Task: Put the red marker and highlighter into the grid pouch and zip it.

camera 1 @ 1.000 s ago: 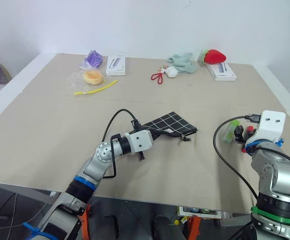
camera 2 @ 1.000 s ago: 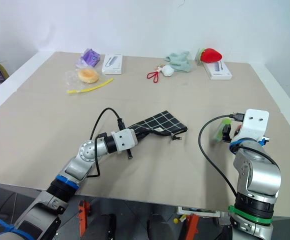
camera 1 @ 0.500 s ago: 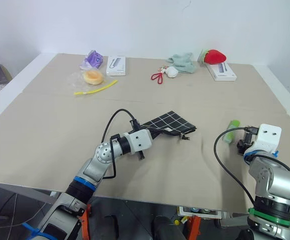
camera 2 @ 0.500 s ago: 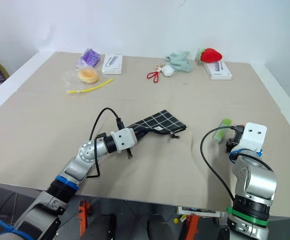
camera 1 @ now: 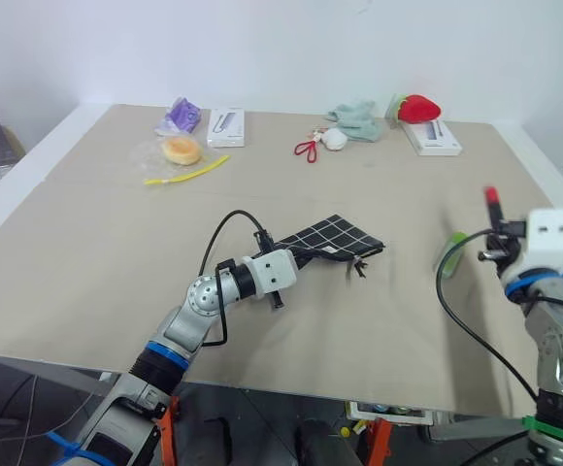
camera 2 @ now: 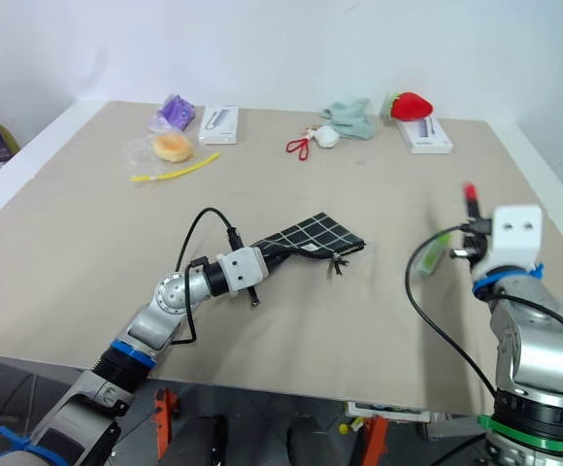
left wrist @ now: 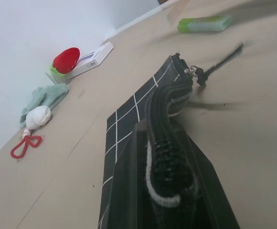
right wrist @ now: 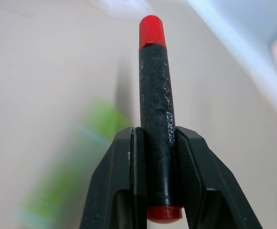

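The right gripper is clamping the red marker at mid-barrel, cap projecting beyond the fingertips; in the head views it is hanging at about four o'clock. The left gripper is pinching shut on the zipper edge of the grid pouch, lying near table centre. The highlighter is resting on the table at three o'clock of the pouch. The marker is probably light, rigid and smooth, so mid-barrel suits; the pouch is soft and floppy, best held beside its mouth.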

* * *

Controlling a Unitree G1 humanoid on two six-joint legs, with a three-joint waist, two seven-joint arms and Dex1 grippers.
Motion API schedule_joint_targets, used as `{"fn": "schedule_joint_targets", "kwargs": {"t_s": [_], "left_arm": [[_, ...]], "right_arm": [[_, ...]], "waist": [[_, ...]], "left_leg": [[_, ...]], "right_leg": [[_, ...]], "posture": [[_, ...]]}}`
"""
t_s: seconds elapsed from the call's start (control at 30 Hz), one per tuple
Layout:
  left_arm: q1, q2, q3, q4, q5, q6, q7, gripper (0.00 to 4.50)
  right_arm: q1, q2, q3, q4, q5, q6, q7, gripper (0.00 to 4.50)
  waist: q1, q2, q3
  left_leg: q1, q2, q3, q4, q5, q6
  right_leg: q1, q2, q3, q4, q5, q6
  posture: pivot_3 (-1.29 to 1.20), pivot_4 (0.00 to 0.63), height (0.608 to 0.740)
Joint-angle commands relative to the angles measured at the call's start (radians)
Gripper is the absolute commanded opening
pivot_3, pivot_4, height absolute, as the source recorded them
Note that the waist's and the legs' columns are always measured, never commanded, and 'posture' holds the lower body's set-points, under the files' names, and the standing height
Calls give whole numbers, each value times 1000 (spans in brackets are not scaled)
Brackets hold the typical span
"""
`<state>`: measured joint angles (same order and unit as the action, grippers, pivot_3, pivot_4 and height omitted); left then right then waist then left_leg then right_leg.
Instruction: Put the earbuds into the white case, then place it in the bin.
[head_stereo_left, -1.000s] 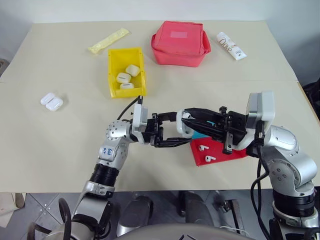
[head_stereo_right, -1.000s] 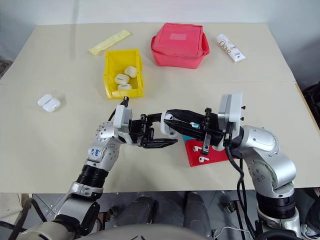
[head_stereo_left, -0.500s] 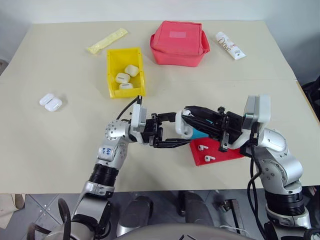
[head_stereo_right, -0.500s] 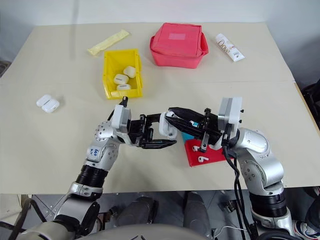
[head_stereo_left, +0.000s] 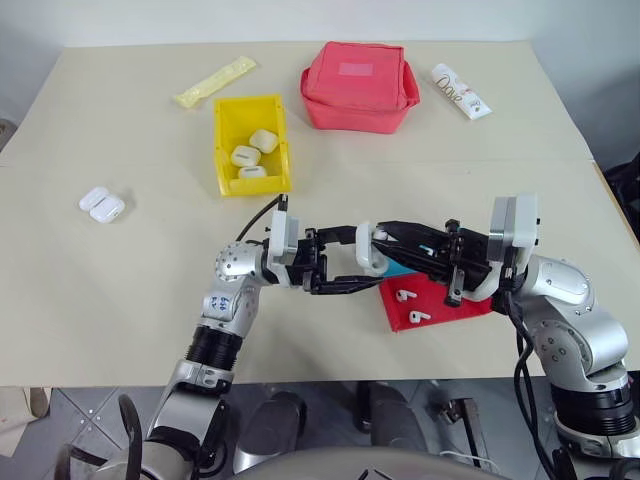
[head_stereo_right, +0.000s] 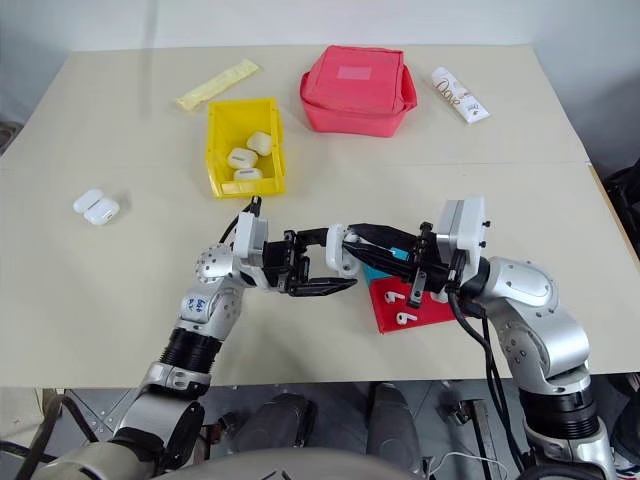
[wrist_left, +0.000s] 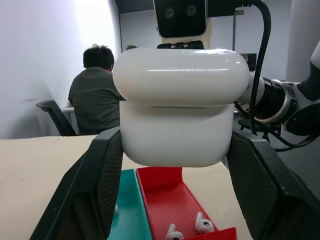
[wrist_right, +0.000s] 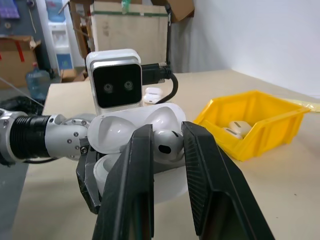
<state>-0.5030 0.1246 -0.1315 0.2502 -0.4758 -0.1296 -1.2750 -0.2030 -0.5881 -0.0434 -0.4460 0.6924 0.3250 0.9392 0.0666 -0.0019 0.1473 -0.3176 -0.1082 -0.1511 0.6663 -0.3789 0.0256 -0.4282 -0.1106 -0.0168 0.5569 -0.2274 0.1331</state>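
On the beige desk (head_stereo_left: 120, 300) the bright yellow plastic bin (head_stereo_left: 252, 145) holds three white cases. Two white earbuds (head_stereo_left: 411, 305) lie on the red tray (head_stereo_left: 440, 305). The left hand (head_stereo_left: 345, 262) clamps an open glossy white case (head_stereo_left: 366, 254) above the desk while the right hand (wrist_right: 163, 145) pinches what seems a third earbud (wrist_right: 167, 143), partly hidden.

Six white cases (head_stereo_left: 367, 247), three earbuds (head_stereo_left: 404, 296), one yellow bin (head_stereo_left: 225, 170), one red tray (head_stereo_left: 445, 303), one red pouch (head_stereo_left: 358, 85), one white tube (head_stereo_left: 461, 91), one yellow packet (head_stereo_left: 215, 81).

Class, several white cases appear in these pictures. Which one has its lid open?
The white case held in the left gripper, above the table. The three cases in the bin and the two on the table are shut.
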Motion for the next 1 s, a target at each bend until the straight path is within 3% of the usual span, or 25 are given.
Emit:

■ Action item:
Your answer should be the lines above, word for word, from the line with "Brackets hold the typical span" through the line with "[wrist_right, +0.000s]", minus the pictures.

■ Exercise solution:
Brackets hold the typical span
"""
`<state>`: measured joint angles (same order and unit as the action, grippers, pivot_3, pivot_4 and height omitted); left then right then waist then left_leg then right_leg.
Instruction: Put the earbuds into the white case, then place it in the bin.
[head_stereo_left, -1.000s] 
[head_stereo_right, -1.000s] 
[head_stereo_left, -0.500s] 
[head_stereo_right, -0.500s] 
[head_stereo_left, +0.000s] 
[head_stereo_right, +0.000s] 
[wrist_left, +0.000s] 
[wrist_right, +0.000s] 

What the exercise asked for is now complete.